:: WHAT THE EXERCISE ASKS ::
Write out an exact copy of the line containing "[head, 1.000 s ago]" and all lines that follow it in the data below, leaving out pictures.

*** Opening MATERIAL PROVIDED ***

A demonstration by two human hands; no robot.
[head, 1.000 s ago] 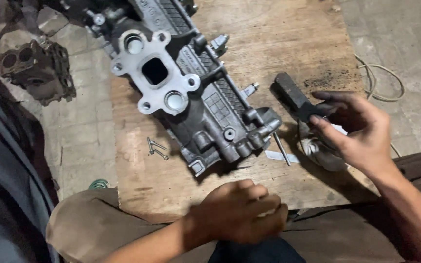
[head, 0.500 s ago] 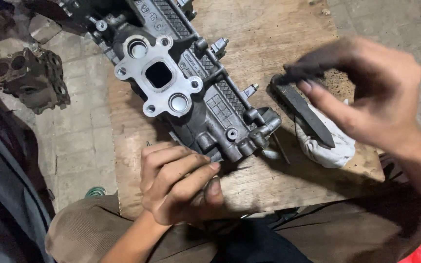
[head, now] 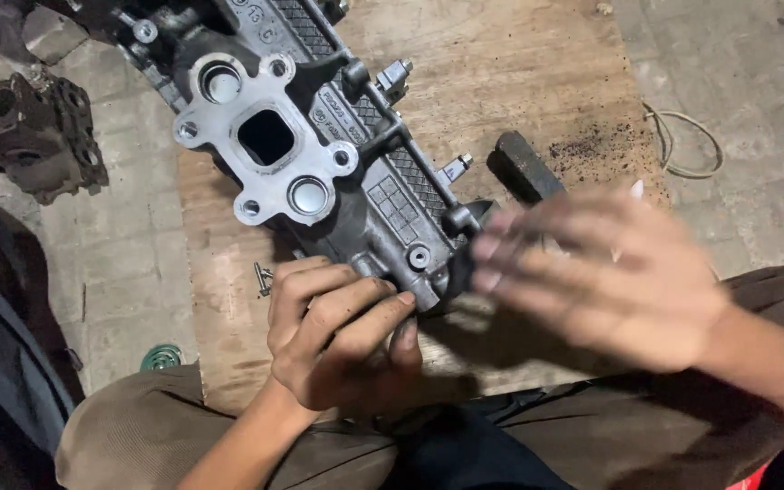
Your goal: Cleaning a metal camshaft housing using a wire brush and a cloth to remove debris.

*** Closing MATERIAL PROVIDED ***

:: RESULT ::
[head, 1.000 s ago] 
[head, 0.500 s ago] 
[head, now] 
Your goal: Cleaning a metal camshaft housing using a wire brush and a cloth to remove debris.

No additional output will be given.